High Price Doesn’t Equal High Quality
For the same reason that the high school classes that used to be called “Home Ec” are now called something like “Family and Consumer Sciences,” given the makeup of today’s tech-heavy household components, real-world performance is no longer easy to estimate by looks or reputation alone. CR’s solution is their rating lists which compare performance and value for leading models across scads of categories. Sometimes the most expensive models of everything from door locks to refrigerators are not the best performers—while some of the cheapest hold up surprisingly well.

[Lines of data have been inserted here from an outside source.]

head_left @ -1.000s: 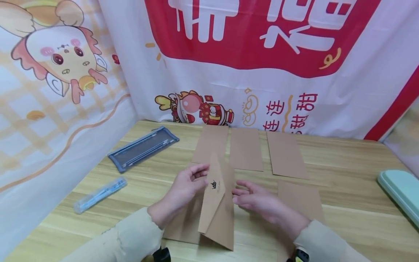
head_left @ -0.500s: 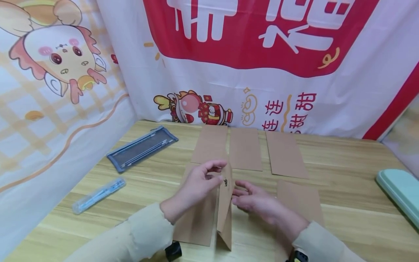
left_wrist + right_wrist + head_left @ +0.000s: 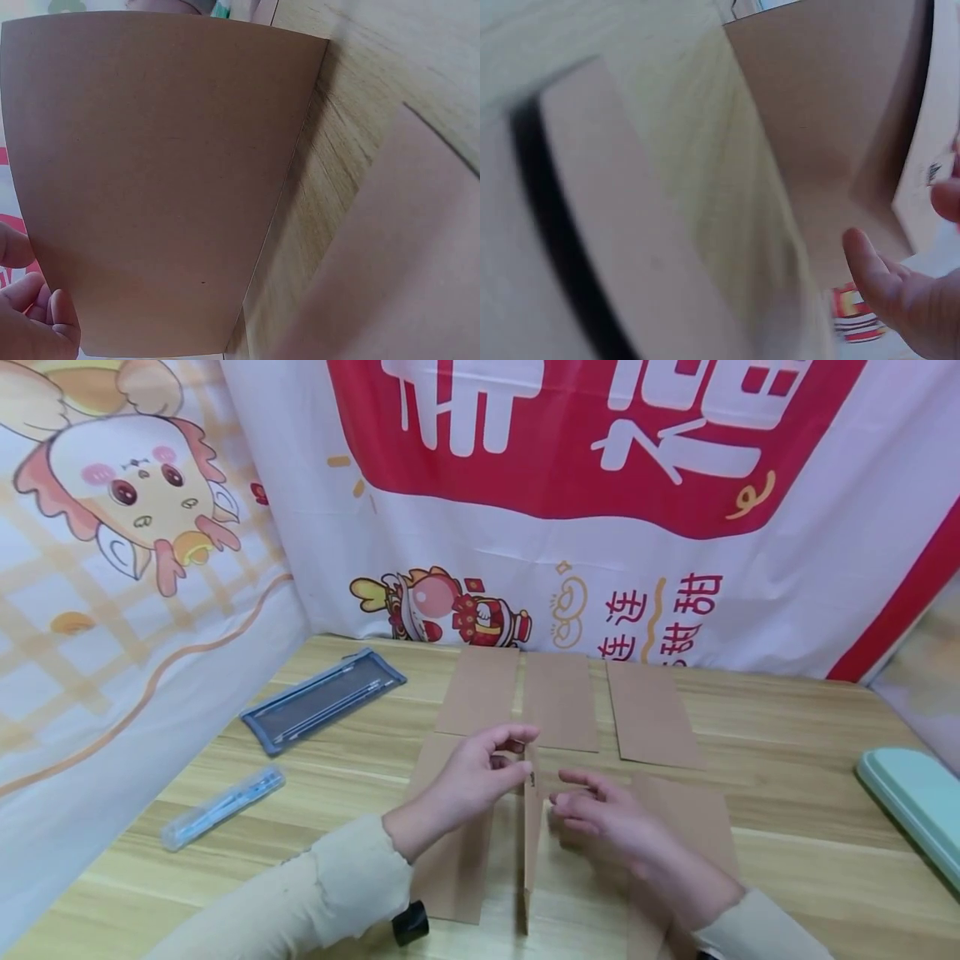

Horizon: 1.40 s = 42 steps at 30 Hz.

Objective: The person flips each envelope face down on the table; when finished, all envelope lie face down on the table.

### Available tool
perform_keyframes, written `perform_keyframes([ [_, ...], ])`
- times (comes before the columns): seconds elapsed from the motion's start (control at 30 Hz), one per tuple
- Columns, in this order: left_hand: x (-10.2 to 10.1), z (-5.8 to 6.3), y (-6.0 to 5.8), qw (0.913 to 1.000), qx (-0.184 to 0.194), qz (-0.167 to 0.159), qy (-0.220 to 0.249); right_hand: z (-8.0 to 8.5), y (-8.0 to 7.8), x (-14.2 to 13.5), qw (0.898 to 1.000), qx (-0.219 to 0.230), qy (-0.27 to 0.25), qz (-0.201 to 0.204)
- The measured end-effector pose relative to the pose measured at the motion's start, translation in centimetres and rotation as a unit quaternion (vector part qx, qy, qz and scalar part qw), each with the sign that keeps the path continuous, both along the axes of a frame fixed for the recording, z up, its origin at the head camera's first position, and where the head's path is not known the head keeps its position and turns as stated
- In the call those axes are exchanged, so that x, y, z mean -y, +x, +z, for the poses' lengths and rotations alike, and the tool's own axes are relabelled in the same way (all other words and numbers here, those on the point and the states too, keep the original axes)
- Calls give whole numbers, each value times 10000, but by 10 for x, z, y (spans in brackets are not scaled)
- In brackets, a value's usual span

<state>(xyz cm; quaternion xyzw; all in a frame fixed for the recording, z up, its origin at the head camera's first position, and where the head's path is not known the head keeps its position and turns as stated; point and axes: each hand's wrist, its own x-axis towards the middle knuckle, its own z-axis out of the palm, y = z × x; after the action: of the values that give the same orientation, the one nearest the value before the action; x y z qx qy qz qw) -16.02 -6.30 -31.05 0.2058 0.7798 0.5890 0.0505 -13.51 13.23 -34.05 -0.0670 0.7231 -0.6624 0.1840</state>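
A brown kraft envelope (image 3: pixel 533 835) stands nearly edge-on above the table in the head view, with a small black crown printed on its flap. My left hand (image 3: pixel 476 781) pinches its far upper edge between thumb and fingers. In the left wrist view the envelope's plain face (image 3: pixel 165 165) fills the middle, and the left fingers (image 3: pixel 64 315) show at its edge. The right wrist view shows its flap (image 3: pixel 922 187) standing away from the body. Close to the envelope's right side, my right hand (image 3: pixel 622 827) has loosely bent fingers, holding nothing.
Flat brown pieces lie at the back, including a left one (image 3: pixel 478 689), a middle one (image 3: pixel 560 702) and a right one (image 3: pixel 654 714). Others lie beside the hands (image 3: pixel 450 877). A mesh pencil case (image 3: pixel 324 700), clear pen box (image 3: pixel 222 807) and mint-green case (image 3: pixel 911 810) sit toward the sides.
My left hand has moved right, swinging the envelope from leaning with its flap showing to nearly upright and edge-on. My right hand has shifted slightly right, away from it.
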Motion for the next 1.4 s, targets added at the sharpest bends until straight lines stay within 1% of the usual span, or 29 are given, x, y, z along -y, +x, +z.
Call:
perform_keyframes([
  [0.1,-1,-1,-1,9999,-86,-79,9,14,7,2,9974,-387,315,-524],
  [0.17,-2,-1,-2,9999,-56,-97,24,22,12,5,9942,-601,517,-728],
  [0.23,-2,-1,-2,9999,-48,-116,36,28,18,9,9916,-859,623,-743],
  [0.37,-2,-1,-4,9999,-36,-147,78,32,26,20,9894,-1083,772,-575],
  [0.47,-1,-2,-5,9997,-124,-201,114,29,28,28,9905,-1032,801,-420],
  [0.63,1,-5,-6,9992,-112,-291,242,21,25,37,9921,-900,850,-214],
  [0.87,5,-12,-7,9985,-116,-319,421,19,23,40,9970,-416,646,48],
  [1.0,6,-12,-8,9985,-153,-308,422,20,22,41,9976,-361,581,118],
  [1.1,8,-13,-6,9984,-107,-363,422,21,21,41,9973,-401,601,134],
  [1.17,9,-15,-4,9979,-52,-463,449,22,22,40,9970,-402,655,133],
  [1.23,9,-19,-1,9957,-1,-672,631,23,23,38,9966,-405,700,122],
  [1.4,3,-27,6,9878,-124,-1127,1072,27,30,32,9945,-519,905,109],
])
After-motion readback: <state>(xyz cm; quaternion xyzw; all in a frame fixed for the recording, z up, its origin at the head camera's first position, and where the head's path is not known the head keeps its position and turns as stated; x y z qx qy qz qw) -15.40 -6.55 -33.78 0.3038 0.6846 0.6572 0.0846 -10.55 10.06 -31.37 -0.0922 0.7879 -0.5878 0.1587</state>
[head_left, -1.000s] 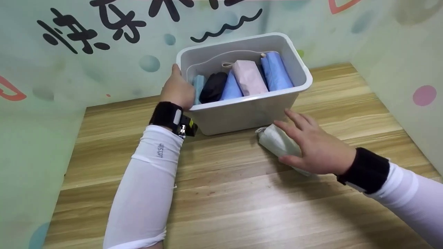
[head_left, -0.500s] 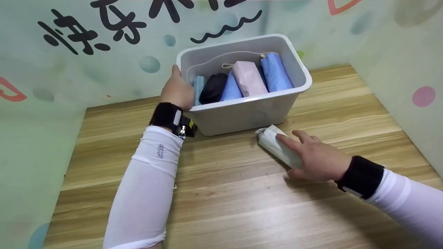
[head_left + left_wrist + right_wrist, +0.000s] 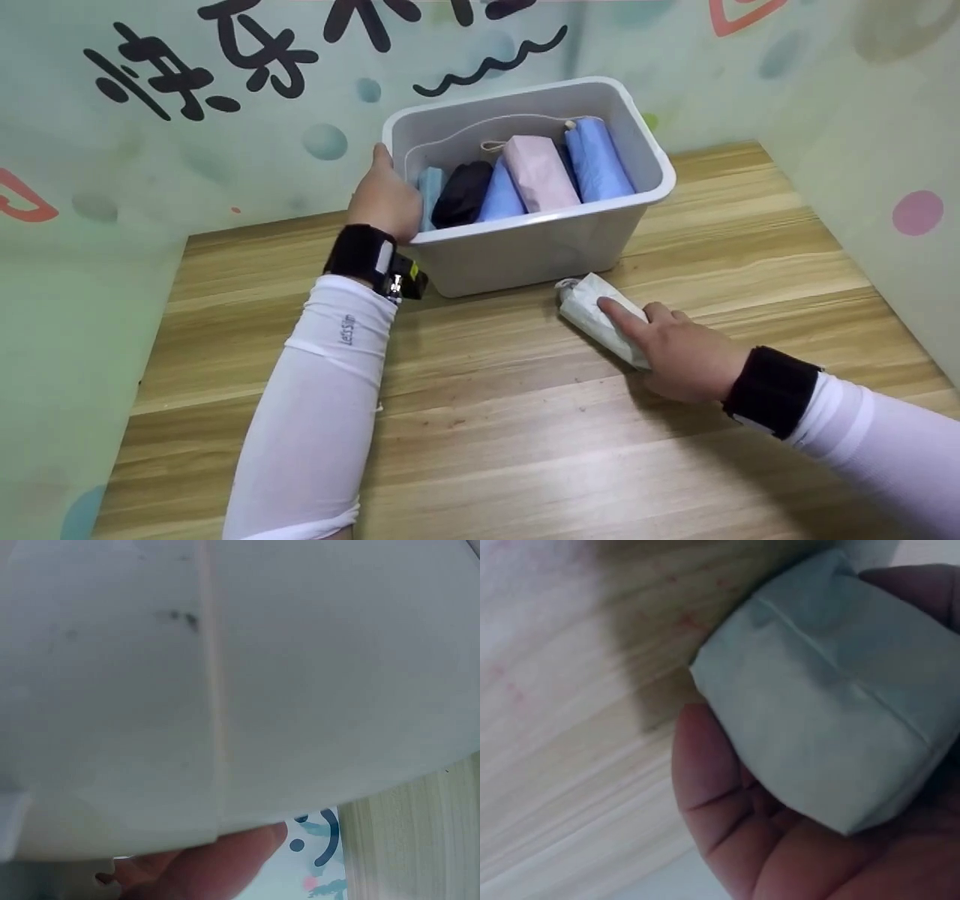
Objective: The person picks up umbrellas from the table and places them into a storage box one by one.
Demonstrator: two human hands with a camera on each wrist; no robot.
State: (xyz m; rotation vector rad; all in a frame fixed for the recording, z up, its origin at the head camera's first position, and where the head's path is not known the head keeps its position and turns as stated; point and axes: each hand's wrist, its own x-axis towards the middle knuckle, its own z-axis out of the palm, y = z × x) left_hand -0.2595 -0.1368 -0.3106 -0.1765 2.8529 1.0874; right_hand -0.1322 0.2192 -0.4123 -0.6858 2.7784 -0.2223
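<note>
My left hand (image 3: 385,196) grips the left rim of a pale grey plastic bin (image 3: 540,247); in the left wrist view the bin's wall (image 3: 337,690) fills most of the picture, with part of the hand (image 3: 217,866) below it. In front of the bin, a pale green folded umbrella (image 3: 600,319) lies slantwise on the wooden table. My right hand (image 3: 686,356) holds its near end, index finger extended along the top. The right wrist view shows the umbrella's end (image 3: 817,705) between the thumb (image 3: 705,757) and a finger on the opposite side.
Inside the bin, several folded umbrellas stand in a row: light teal (image 3: 430,196), black (image 3: 463,195), blue (image 3: 501,195), pink (image 3: 541,174) and another blue (image 3: 598,161). A printed wall (image 3: 262,165) rises behind the bin. The wooden table (image 3: 480,442) stretches in front.
My right hand has come down from above the pale green umbrella and closed round its near end. The left hand and the bin have stayed in place.
</note>
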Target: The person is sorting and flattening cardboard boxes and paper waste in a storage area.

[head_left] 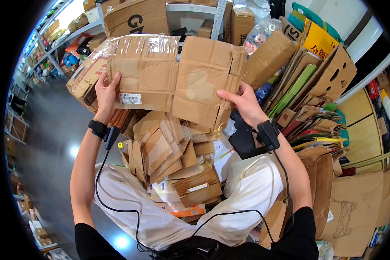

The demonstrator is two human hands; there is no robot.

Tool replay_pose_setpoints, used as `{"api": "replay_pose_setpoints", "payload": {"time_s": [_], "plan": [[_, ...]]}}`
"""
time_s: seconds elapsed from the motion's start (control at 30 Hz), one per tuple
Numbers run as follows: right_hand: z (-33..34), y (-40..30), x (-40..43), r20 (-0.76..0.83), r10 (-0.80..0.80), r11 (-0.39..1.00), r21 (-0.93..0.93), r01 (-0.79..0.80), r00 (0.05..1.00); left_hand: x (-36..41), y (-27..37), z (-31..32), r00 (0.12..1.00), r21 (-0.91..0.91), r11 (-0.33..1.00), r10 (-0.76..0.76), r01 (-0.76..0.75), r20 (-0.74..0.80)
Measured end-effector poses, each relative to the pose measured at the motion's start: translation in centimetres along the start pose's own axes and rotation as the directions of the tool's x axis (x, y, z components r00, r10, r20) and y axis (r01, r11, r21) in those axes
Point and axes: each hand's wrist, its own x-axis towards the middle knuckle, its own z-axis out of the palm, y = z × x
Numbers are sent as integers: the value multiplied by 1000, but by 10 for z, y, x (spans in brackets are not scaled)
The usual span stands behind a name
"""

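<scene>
Between my hands I hold up a creased, flattened cardboard box (149, 76) with clear tape along its top edge and a printed label at its lower left. My left hand (106, 92) grips its left edge, thumb on the near face. On the right edge, my right hand (245, 100) pinches the right-hand panel (203, 78), thumb in front and fingers behind. A fold line runs down the middle of the sheet. Below it, between my knees, lies a heap of flattened cardboard pieces (164, 146). A small brown box (198, 191) rests on that heap.
Behind my left hand stands a taped carton (84, 78). On the right, flattened boxes (318, 78) lean upright in a stack, beside a long brown carton (268, 58). Metal shelving (195, 8) holds parcels at the back. Grey floor (55, 136) stretches along the left.
</scene>
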Motion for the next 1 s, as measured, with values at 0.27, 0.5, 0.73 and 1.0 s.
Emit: {"api": "replay_pose_setpoints", "payload": {"time_s": [0.27,0.5,0.73,1.0], "plan": [[5,-12,3,-215,-321,945,-144,295,922,-23,-1,26,987,476,866,107,-153,122],[42,-32,-14,39,-349,918,-186,350,936,-72,42,84,794,34,999,-6,-19,607],[36,-23,-11,449,-372,588,-563,581,812,-82,39,88,704,-118,993,71,19,707],[42,-39,-43,624,218,896,-433,100,750,-69,26,75,712,25,1000,-17,-2,702]]}}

Your own experiences may not jibe precisely in all cases, but for busy domestic decision-makers who need to replace failing or underperforming household items—on a budget and in a hurry—the CR ratings and background information are close to indispensable. Plus: they’re also fun to read! That was why, when subscribers received a CR email last week with the subject, “The WORST home products,” it’s highly probable that most of the consumer recipients who run households would have found it irresistible reading. Whatever else you think about their tests, when they flop, it’s human nature to find out why (and how badly).
The Shocking Results
As a public service, here are some of the good ones. We can’t verify the findings, so the actual brand names aren’t included—you’d have to go to CR for those—but here are some of the juiciest “not-so-hot” findings:
- For a leading-brand refrigerator that costs more than $10,000, its internal temperature doesn’t always match the thermostat setting—and it’s more likely to break within the first few years than are some considerably less costly brands.
- One range rates “Poor” for low-temperature simmering and melting, and its cookies brown unevenly. Despite a $3,900 list price, ranges costing $2,000 less performed better in both departments.
- A leading washing machine brand that sometimes uses twice as much water as others also failed to get red wine, blood, and carbon stains out of clothing on its ‘normal’ cycle setting.
- More and more common in today’s households, one best-selling air purifier model self-rated for 160 sq ft rooms wouldn’t handle a room half that size for smoke and dust removal —“at both high and low speeds.”
Reading about the worst performers is important when you need to replace an item—as is identifying the best. Keeping your household in top running order makes listing and selling it ever so much easier than playing last-minute catch-up.